Prompt. Only the lines from the one containing "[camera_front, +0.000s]" through the last line of the material should be copied, exactly as written and without pictures.

Data provided.
━━━━━━

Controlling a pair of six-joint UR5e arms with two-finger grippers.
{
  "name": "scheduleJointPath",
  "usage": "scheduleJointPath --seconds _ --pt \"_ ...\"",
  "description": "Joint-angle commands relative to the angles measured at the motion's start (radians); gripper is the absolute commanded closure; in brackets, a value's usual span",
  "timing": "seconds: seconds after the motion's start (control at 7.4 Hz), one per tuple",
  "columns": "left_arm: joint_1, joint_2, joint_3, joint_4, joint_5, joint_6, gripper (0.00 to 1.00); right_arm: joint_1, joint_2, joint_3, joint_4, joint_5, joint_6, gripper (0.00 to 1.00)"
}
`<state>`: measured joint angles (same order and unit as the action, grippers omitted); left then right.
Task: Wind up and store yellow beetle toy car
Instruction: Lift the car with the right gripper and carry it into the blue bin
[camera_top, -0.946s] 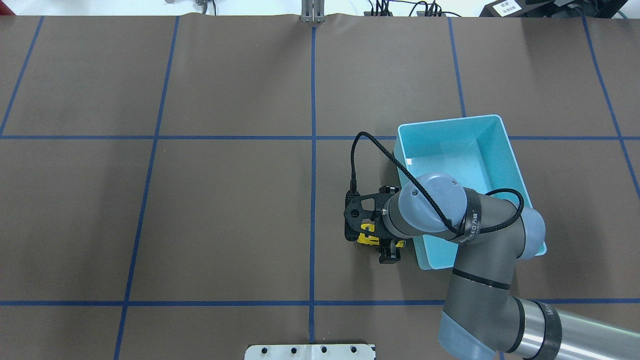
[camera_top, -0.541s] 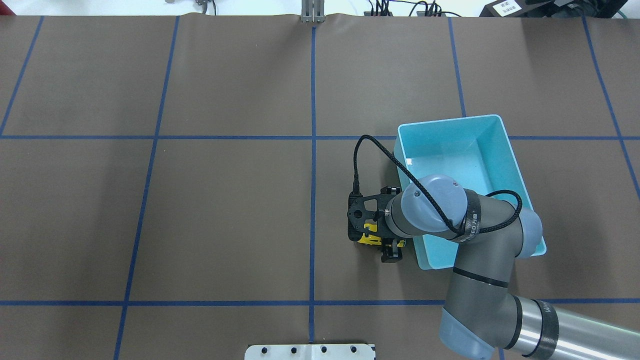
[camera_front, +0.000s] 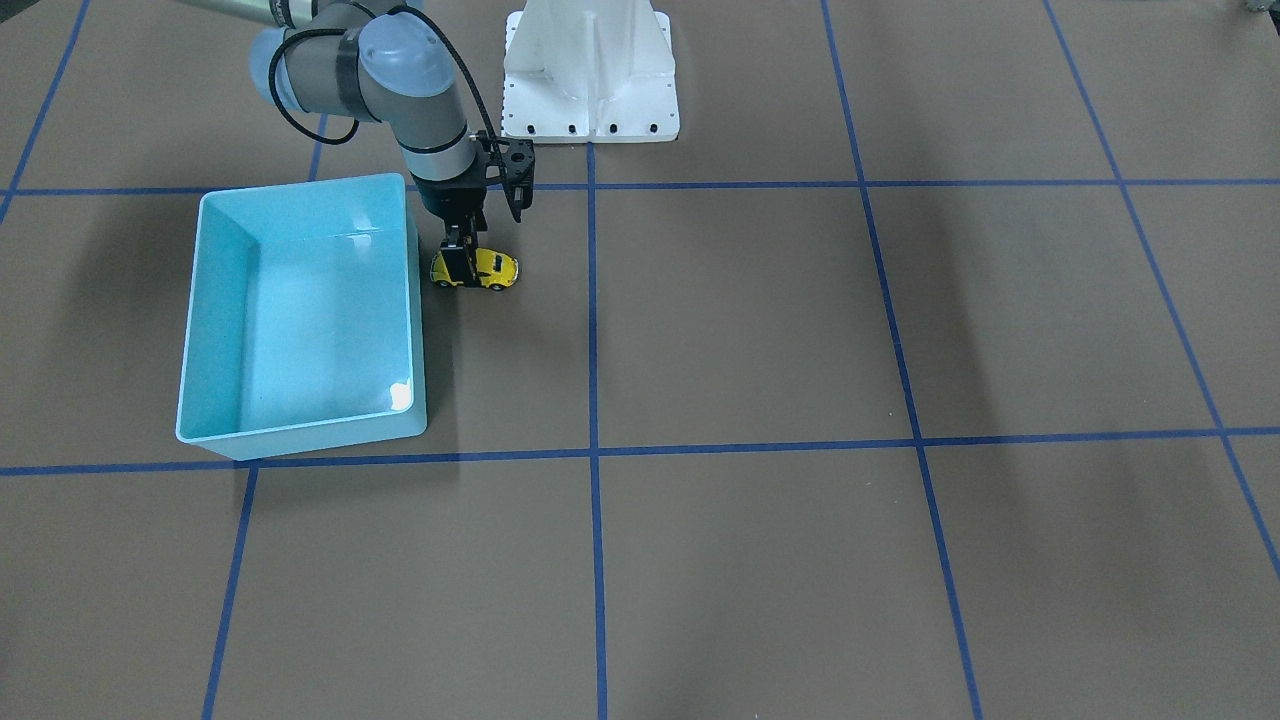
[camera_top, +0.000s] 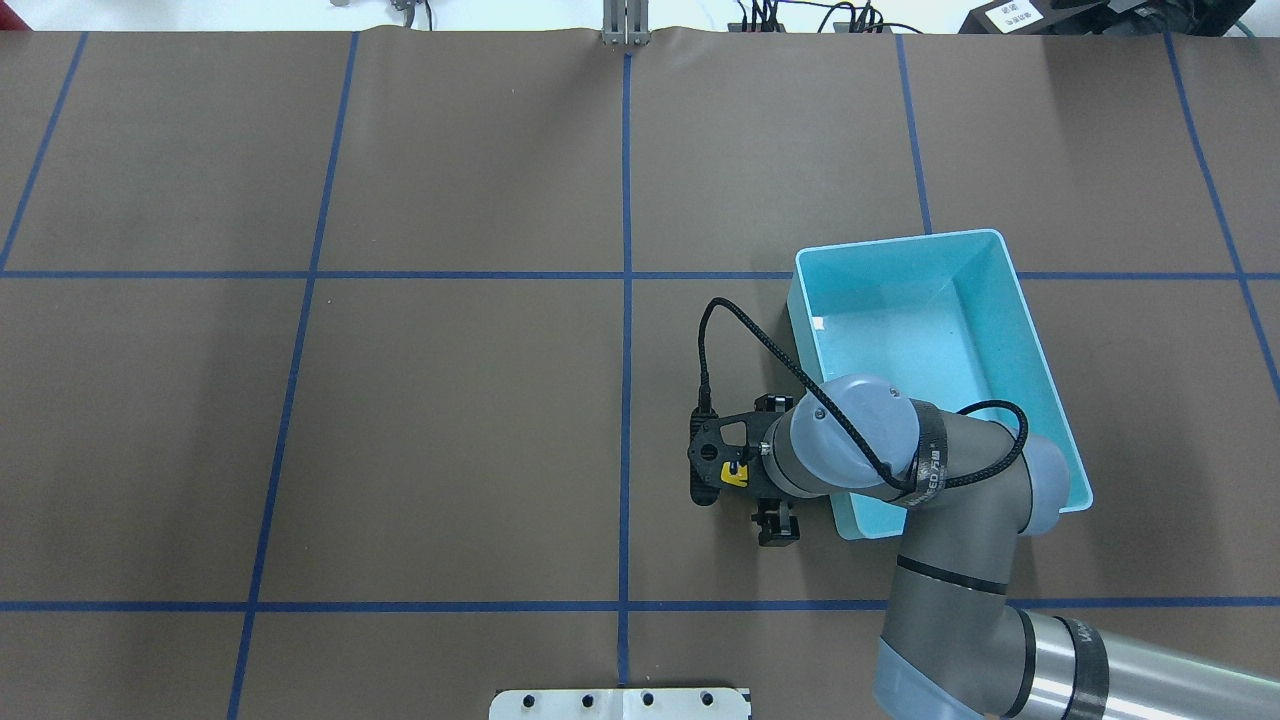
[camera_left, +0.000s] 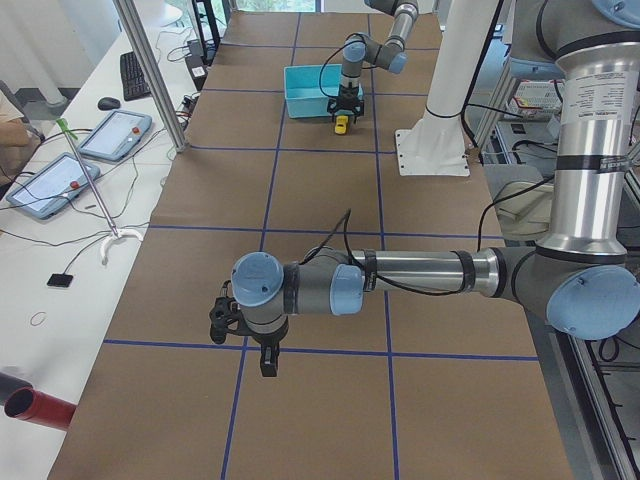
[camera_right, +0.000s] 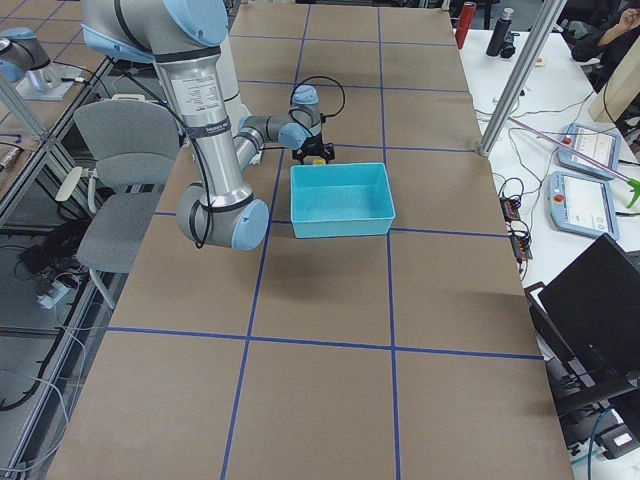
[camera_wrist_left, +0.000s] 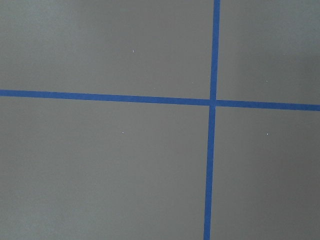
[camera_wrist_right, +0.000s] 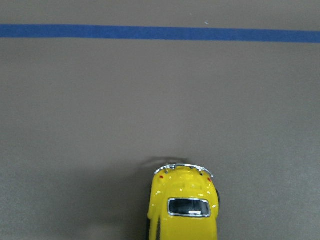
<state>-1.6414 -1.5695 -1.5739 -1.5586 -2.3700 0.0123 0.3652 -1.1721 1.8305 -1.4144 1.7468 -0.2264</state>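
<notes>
Front-facing view: the right claw (camera_front: 462, 268) stands vertically over the yellow beetle toy car (camera_front: 476, 269), its fingers closed across the car's body near the end closest to the light blue bin (camera_front: 215, 300). The car's wheels appear to rest on the worktop (camera_front: 800, 330), just beside the bin's wall and outside it. The bin holds nothing.

Overhead view: the right arm's wrist now covers most of the car (camera_top: 735, 478); only a small yellow patch shows through the claw bracket. In the two earlier overhead pictures more of the yellow body was visible beside the claw. The wrist has shifted toward the robot's base and slightly away from the bin (camera_top: 1000, 300), and the car has gone with it. Judgement: this is consistent with a pull-back stroke that winds the car's spring while the wheels stay on the surface.

Left side view: the left claw (camera_left: 268, 362) hangs over bare worktop, well apart from the car (camera_left: 341, 123). Its opening cannot be told.

Right side view: the car (camera_right: 316, 160) is a yellow speck at the bin's (camera_right: 345, 215) far edge.

Left wrist view: only blue tape lines (camera_wrist_left: 212, 102).

Right wrist view: the car's roof and bumper (camera_wrist_right: 183, 202) show at the bottom edge.

Storage has not yet begun.
</notes>
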Motion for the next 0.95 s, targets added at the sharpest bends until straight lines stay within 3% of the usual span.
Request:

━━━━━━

Solution below.
[camera_front, +0.000s] 
[camera_top, +0.000s] 
[camera_left, +0.000s] 
[camera_right, +0.000s] 
[camera_wrist_left, +0.000s] 
[camera_wrist_right, +0.000s] 
<state>-1.6414 -1.5695 -1.5739 -1.5586 -2.3700 0.0123 0.3652 -1.1721 1.8305 -1.4144 1.7468 -0.2264</state>
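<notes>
Front-facing view: the right claw (camera_front: 462, 268) stands vertically over the yellow beetle toy car (camera_front: 476, 269), its fingers closed across the car's body near the end closest to the light blue bin (camera_front: 215, 300). The car's wheels appear to rest on the worktop (camera_front: 800, 330), just beside the bin's wall and outside it. The bin holds nothing.

Overhead view: the right arm's wrist now covers most of the car (camera_top: 735, 478); only a small yellow patch shows through the claw bracket. In the two earlier overhead pictures more of the yellow body was visible beside the claw. The wrist has shifted toward the robot's base and slightly away from the bin (camera_top: 1000, 300), and the car has gone with it. Judgement: this is consistent with a pull-back stroke that winds the car's spring while the wheels stay on the surface.

Left side view: the left claw (camera_left: 268, 362) hangs over bare worktop, well apart from the car (camera_left: 341, 123). Its opening cannot be told.

Right side view: the car (camera_right: 316, 160) is a yellow speck at the bin's (camera_right: 345, 215) far edge.

Left wrist view: only blue tape lines (camera_wrist_left: 212, 102).

Right wrist view: the car's roof and bumper (camera_wrist_right: 183, 202) show at the bottom edge.

Storage has not yet begun.
</notes>
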Motion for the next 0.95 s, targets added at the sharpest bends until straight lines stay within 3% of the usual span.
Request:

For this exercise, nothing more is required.